What you have to do: Return every line below exactly.

☆ ☆ ☆ ☆ ☆ ☆ ☆

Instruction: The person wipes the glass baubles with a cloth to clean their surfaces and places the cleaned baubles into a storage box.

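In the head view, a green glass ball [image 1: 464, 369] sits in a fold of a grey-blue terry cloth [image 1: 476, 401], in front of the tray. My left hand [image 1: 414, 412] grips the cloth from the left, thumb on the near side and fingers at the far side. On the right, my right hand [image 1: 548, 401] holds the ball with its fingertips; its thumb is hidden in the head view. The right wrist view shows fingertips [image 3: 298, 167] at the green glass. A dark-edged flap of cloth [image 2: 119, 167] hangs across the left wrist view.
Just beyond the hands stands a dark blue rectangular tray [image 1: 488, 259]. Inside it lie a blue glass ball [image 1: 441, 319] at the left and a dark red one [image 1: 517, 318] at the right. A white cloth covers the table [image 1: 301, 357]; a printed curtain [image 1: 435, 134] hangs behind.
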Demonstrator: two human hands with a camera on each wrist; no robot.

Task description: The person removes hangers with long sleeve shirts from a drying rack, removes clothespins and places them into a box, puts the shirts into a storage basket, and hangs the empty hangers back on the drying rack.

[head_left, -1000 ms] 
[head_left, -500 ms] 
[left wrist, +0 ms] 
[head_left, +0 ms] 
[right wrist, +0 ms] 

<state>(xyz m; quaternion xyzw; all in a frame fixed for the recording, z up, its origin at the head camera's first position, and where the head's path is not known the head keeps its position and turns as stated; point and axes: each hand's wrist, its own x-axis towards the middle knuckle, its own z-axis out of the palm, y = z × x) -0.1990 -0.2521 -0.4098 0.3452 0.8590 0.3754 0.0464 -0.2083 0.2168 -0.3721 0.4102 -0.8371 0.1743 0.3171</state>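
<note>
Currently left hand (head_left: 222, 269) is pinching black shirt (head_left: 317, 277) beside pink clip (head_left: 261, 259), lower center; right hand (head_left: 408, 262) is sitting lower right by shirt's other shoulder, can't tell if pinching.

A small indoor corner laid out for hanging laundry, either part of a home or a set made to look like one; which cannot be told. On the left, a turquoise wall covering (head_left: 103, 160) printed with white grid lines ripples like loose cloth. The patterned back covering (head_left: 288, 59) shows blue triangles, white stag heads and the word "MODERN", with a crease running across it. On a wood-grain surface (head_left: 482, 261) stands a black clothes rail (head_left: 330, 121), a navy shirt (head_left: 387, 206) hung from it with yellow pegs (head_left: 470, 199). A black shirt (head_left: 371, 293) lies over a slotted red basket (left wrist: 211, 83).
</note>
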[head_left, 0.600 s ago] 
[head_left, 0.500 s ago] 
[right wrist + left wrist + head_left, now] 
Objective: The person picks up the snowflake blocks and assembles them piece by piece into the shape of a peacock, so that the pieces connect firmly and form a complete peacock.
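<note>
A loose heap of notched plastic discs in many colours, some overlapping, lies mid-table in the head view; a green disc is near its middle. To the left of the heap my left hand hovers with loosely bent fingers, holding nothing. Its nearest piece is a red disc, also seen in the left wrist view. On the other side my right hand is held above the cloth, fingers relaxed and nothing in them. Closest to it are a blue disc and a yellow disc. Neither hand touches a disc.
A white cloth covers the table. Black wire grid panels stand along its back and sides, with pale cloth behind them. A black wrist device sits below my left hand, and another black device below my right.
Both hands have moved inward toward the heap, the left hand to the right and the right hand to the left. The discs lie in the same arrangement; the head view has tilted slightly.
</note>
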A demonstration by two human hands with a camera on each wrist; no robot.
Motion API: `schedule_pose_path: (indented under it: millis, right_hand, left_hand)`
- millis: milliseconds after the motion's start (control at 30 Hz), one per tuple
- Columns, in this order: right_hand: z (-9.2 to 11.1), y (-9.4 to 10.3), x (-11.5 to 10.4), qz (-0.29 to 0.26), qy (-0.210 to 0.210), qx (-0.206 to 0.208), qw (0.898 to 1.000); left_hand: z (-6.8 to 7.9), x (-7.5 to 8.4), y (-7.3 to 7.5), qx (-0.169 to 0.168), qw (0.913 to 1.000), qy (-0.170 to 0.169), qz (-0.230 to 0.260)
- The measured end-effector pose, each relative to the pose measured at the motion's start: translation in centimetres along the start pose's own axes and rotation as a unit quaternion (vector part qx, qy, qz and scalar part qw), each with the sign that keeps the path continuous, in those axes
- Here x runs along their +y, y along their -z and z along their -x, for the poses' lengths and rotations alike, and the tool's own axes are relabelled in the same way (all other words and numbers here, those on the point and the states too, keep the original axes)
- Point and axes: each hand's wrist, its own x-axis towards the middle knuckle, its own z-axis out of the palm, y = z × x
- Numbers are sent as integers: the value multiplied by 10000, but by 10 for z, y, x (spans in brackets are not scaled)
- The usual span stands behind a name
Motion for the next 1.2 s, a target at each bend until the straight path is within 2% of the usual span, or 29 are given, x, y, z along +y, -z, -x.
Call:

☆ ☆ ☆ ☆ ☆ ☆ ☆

Solution:
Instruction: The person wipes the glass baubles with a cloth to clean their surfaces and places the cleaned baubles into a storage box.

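In the head view, a green glass ball [image 1: 464, 369] sits in a fold of a grey-blue terry cloth [image 1: 476, 401], in front of the tray. My left hand [image 1: 414, 412] grips the cloth from the left, thumb on the near side and fingers at the far side. On the right, my right hand [image 1: 548, 401] holds the ball with its fingertips; its thumb is hidden in the head view. The right wrist view shows fingertips [image 3: 298, 167] at the green glass. A dark-edged flap of cloth [image 2: 119, 167] hangs across the left wrist view.
Just beyond the hands stands a dark blue rectangular tray [image 1: 488, 259]. Inside it lie a blue glass ball [image 1: 441, 319] at the left and a dark red one [image 1: 517, 318] at the right. A white cloth covers the table [image 1: 301, 357]; a printed curtain [image 1: 435, 134] hangs behind.
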Demonstrator: two human hands with a camera on each wrist; no robot.

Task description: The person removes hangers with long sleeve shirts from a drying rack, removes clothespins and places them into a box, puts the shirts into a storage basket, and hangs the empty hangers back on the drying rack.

[head_left, -1000 ms] 
[head_left, -500 ms] 
[left wrist, +0 ms] 
[head_left, +0 ms] 
[right wrist, +0 ms] 

<state>(xyz m; quaternion xyzw; all in a frame fixed for the recording, z up, its origin at the head camera's first position, and where the head's path is not known the head keeps its position and turns as stated; point and axes: each hand's wrist, its own x-axis towards the middle knuckle, its own z-axis out of the palm, y = z × x) -0.1990 -0.2521 -0.4098 0.3452 0.8590 0.3754 0.0464 -0.2083 0.2168 -0.3721 0.4102 -0.8371 0.1743 0.3171</state>
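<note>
Currently left hand (head_left: 222, 269) is pinching black shirt (head_left: 317, 277) beside pink clip (head_left: 261, 259), lower center; right hand (head_left: 408, 262) is sitting lower right by shirt's other shoulder, can't tell if pinching.

A small indoor corner laid out for hanging laundry, either part of a home or a set made to look like one; which cannot be told. On the left, a turquoise wall covering (head_left: 103, 160) printed with white grid lines ripples like loose cloth. The patterned back covering (head_left: 288, 59) shows blue triangles, white stag heads and the word "MODERN", with a crease running across it. On a wood-grain surface (head_left: 482, 261) stands a black clothes rail (head_left: 330, 121), a navy shirt (head_left: 387, 206) hung from it with yellow pegs (head_left: 470, 199). A black shirt (head_left: 371, 293) lies over a slotted red basket (left wrist: 211, 83).
</note>
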[head_left, 0.600 s ago] 
[head_left, 0.500 s ago] 
[right wrist + left wrist + head_left, now] 
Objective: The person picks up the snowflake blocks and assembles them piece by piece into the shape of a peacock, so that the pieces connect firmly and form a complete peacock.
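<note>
A loose heap of notched plastic discs in many colours, some overlapping, lies mid-table in the head view; a green disc is near its middle. To the left of the heap my left hand hovers with loosely bent fingers, holding nothing. Its nearest piece is a red disc, also seen in the left wrist view. On the other side my right hand is held above the cloth, fingers relaxed and nothing in them. Closest to it are a blue disc and a yellow disc. Neither hand touches a disc.
A white cloth covers the table. Black wire grid panels stand along its back and sides, with pale cloth behind them. A black wrist device sits below my left hand, and another black device below my right.
Both hands have moved inward toward the heap, the left hand to the right and the right hand to the left. The discs lie in the same arrangement; the head view has tilted slightly.
</note>
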A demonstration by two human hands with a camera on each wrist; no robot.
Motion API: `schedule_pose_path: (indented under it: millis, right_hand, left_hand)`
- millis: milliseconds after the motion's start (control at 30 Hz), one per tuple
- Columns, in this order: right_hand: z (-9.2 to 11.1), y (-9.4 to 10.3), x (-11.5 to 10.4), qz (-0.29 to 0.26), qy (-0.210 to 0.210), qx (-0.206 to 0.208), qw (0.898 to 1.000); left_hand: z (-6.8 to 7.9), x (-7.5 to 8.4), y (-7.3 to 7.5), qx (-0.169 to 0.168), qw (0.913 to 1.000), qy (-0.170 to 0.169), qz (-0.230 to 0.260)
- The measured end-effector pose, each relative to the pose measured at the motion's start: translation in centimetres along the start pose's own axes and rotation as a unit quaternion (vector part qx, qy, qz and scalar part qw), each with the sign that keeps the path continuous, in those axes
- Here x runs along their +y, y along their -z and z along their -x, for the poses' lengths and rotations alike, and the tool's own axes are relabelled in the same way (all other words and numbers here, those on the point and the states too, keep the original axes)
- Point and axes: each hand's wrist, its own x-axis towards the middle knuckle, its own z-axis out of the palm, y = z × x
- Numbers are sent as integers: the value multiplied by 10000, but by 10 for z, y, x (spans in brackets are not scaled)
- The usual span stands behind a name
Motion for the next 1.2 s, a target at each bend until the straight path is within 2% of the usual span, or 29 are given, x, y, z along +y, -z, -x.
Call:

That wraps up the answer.